The situation is changing however, as more and more MHE manufacturers bring warehouse robotics to market. Robotic solutions offer the ability to introduce automation into DC operations without the need for major structural alterations. From unmanned aerial vehicles and driver less forklifts to mobile robots, there are several robot variants in the market that can move about the warehouse without human control. Robots are assisting in loading, picking, packages and moving. With Amazon Robotics leading the way, there are many new entrants in the autonomous mobile robotics (AMR) market that boast improvements in the management, control and automation of warehouse operations.

To date, there are at least four types of driver less vehicles that are bringing new levels of efficiency and automation to the warehouse.

  • Goods to person picking robots

Most warehouse managers are looking to apply robotics so as to reduce waste and human movement.

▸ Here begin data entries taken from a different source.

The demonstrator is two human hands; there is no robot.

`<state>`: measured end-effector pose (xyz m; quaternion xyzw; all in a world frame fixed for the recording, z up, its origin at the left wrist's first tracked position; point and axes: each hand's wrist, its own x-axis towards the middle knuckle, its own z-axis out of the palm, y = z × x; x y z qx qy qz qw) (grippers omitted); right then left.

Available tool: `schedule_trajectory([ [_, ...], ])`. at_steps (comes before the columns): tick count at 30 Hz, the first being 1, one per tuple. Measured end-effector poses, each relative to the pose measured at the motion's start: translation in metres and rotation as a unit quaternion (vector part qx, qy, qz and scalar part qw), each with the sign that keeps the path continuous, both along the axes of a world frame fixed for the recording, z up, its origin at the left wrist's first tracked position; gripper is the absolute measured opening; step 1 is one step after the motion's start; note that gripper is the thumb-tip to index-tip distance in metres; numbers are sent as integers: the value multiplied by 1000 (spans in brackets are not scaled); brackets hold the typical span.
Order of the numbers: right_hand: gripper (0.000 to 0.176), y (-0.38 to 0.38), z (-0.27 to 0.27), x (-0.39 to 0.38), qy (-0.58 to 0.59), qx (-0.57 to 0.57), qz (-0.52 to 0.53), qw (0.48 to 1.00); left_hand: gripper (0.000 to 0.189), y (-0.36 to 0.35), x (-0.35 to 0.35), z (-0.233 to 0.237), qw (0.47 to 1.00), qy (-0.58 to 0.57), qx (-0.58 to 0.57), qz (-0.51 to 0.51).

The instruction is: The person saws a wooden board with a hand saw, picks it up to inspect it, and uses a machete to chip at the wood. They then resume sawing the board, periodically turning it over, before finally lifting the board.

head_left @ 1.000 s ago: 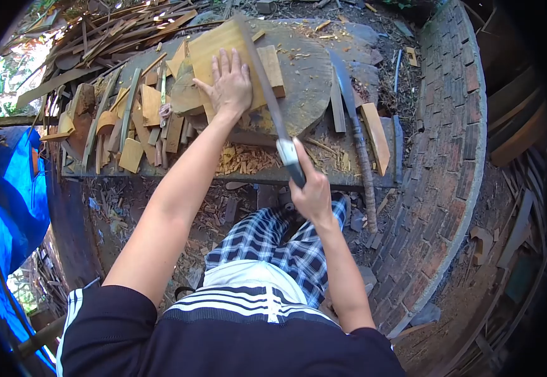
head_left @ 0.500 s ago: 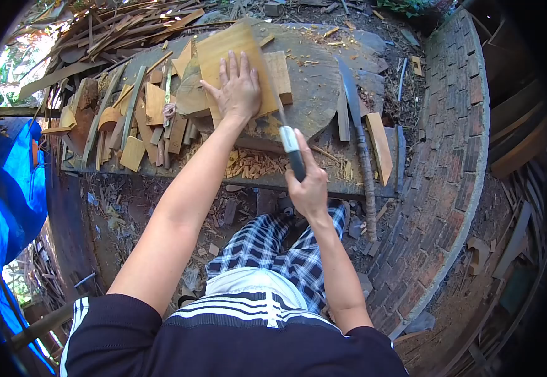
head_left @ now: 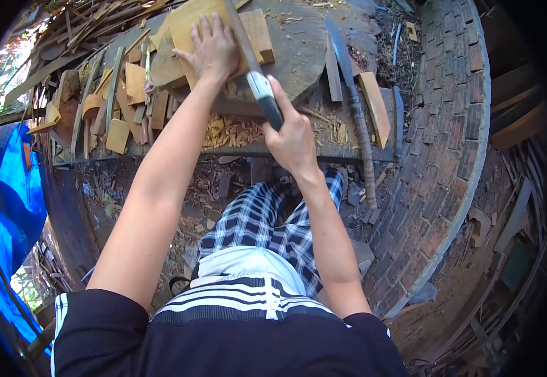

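Observation:
My left hand point(head_left: 211, 51) lies flat with spread fingers on a thin yellowish wooden board point(head_left: 182, 20), pressing it onto a thick wooden block. In my right hand point(head_left: 291, 139) is the dark grip of a handsaw point(head_left: 261, 86) with a pale collar. Its long narrow blade runs up along the board's right edge; the teeth cannot be made out, and the far tip is beyond the top of the view. A small wood block point(head_left: 258, 34) sits just right of the blade.
A long knife point(head_left: 344, 53) with a wrapped handle lies right of the block, beside a wood offcut point(head_left: 374, 107). Several wood pieces point(head_left: 118, 136) cover the bench's left side. Wood chips point(head_left: 232, 133) lie along the front. A curved brick wall point(head_left: 440, 151) borders the right.
The view has shifted, so the bench sits higher and further left in it. The saw stays in my right hand, and my left hand remains on the board.

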<state>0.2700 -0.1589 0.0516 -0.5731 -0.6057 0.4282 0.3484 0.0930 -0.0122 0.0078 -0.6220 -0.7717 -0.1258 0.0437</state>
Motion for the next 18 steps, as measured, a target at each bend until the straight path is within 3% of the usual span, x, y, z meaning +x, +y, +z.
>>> schedule_trajectory([
  [4,78,-27,-4,24,52,-17,11,998,55,3,0,0,1000,-12,8,1],
  [8,76,-15,-17,19,89,55,-1,995,55,9,3,8,1000,-12,-7,5],
  [10,75,7,-8,15,27,-8,28,999,55,-1,1,2,1000,-8,-20,5],
  [12,74,10,-9,10,37,-31,19,999,55,4,0,2,1000,-4,-11,8],
  [15,79,-29,-26,19,29,48,6,998,55,3,0,-1,1000,-5,-5,6],
  [18,79,-71,-27,30,74,19,2,997,55,3,2,1,1000,-8,-11,10],
])
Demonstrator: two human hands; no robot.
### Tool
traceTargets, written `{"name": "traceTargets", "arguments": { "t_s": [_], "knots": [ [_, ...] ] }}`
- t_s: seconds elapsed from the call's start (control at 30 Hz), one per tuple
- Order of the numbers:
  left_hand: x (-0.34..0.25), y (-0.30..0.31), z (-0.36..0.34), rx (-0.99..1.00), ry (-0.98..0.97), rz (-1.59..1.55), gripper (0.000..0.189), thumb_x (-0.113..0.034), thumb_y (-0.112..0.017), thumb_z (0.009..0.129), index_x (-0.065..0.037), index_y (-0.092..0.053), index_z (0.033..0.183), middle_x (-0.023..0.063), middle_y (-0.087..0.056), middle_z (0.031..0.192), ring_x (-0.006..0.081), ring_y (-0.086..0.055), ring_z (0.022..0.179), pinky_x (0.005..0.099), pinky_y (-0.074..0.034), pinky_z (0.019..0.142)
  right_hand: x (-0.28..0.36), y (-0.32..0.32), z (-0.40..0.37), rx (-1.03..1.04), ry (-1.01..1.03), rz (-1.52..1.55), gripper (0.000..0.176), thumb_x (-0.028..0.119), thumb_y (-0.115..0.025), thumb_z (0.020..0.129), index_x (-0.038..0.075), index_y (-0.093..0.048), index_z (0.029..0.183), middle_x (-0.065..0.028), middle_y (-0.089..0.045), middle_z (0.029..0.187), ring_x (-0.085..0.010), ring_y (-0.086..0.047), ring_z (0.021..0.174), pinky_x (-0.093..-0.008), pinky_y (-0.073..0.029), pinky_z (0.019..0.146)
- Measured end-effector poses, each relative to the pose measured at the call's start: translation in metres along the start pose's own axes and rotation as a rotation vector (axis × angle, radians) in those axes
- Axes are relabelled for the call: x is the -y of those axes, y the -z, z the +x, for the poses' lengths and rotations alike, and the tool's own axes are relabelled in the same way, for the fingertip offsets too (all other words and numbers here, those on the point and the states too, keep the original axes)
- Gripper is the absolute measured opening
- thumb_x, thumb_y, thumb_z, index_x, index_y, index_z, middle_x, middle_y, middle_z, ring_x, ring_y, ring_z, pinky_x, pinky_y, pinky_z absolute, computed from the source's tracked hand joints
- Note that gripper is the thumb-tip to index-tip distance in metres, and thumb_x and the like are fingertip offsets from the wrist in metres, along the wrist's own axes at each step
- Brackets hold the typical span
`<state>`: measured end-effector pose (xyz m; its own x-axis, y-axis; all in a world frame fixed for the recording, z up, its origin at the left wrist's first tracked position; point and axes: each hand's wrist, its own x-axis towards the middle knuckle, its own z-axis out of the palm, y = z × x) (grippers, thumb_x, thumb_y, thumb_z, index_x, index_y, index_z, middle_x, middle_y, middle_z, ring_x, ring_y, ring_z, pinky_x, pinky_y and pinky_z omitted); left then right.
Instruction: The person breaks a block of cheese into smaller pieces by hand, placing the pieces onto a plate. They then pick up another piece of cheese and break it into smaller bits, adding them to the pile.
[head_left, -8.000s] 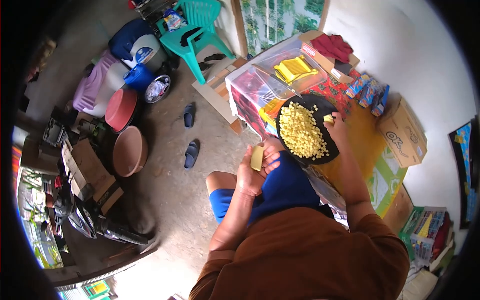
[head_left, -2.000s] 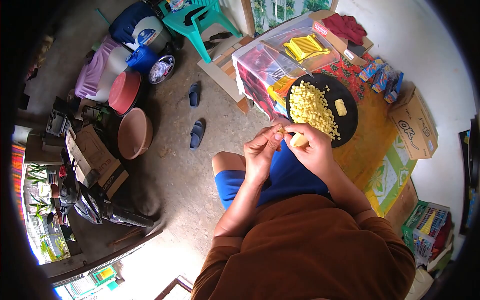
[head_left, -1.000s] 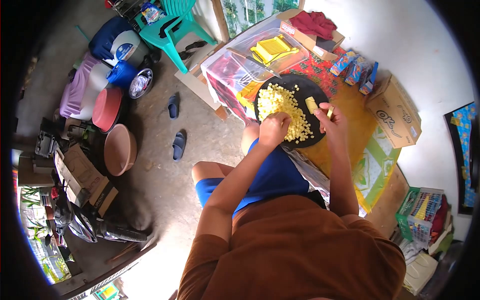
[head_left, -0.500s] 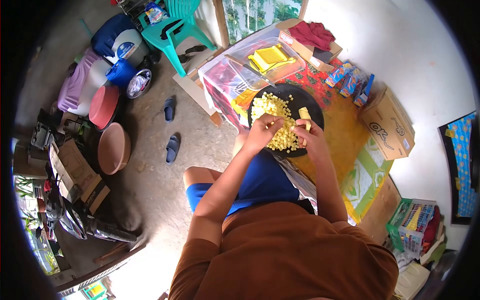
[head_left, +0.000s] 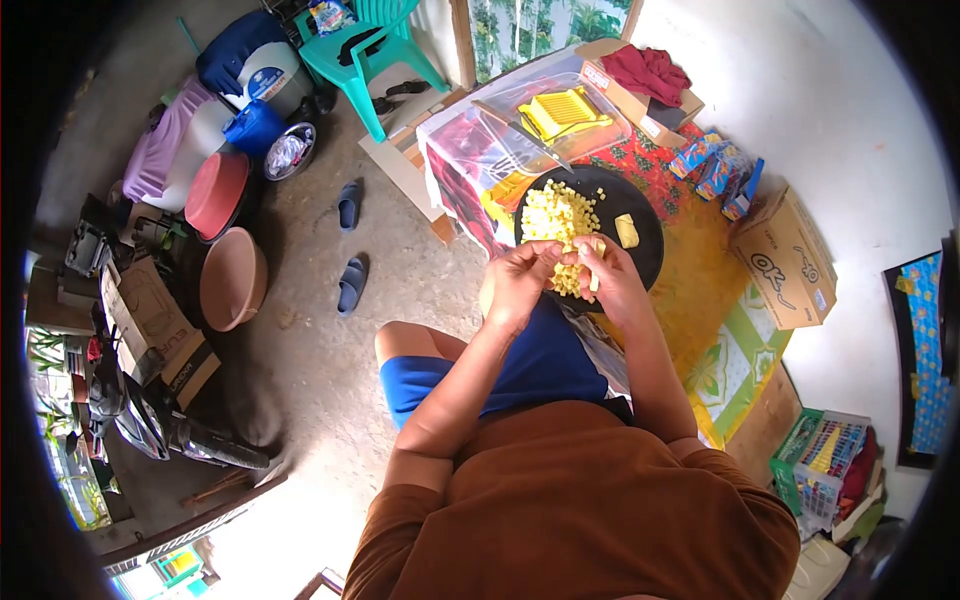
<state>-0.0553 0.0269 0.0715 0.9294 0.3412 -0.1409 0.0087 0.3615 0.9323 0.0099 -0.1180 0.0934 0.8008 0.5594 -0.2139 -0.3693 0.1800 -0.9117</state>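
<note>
Both hands work close together over a round black tray (head_left: pixel 648 262) heaped with small pale yellow cubes (head_left: pixel 555 212). My right hand (head_left: pixel 618 288) is closed on pale yellow food sticks (head_left: pixel 597 262), which show between its fingers and thumb. Thumb and fingers pinched, my left hand (head_left: pixel 520 282) meets the right at the near side of the heap; what it grips is too small to make out. A thicker pale yellow block (head_left: pixel 627 231) lies on the tray, right of the cubes.
Beyond the tray, a knife (head_left: pixel 525 137) and a yellow slotted rack (head_left: pixel 563 115) rest on a clear plastic container (head_left: pixel 480 150). Blue packets (head_left: pixel 715 170) and a cardboard box (head_left: pixel 783 260) stand to the right. Slippers (head_left: pixel 350 285) and basins (head_left: pixel 234 280) are on the floor, left.
My hands have come closer together, with the right moved in toward the left. The thicker block near my right fingers before now lies apart on the tray. The view has shifted slightly.
</note>
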Motion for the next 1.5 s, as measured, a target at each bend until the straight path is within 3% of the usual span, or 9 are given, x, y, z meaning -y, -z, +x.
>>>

According to an analysis of U.S. Census Bureau data, the average warehouse worker wastes nearly seven weeks per year in unnecessary motion, accounting for more than $4.3 billion in labor. While many logistics and manufacturing operations still rely on manual and paper-based picking systems, autonomous mobile robots can now eliminate a lot of unnecessary walking. Improvements in sensors, artificial intelligence and mobility enable these machines to be easily deployed virtually anywhere. These machines typically carry carts and can be programmed to travel flexible routes in the warehouse to move product between workers and stations. A French robotics company has developed a warehouse robot that can actually climb warehouse racks to pick from any level, then transition to surface transportation to carry orders to human workers. Capable of picking up to 400 orders in an hour, the robots are already in operation with one French online retailer.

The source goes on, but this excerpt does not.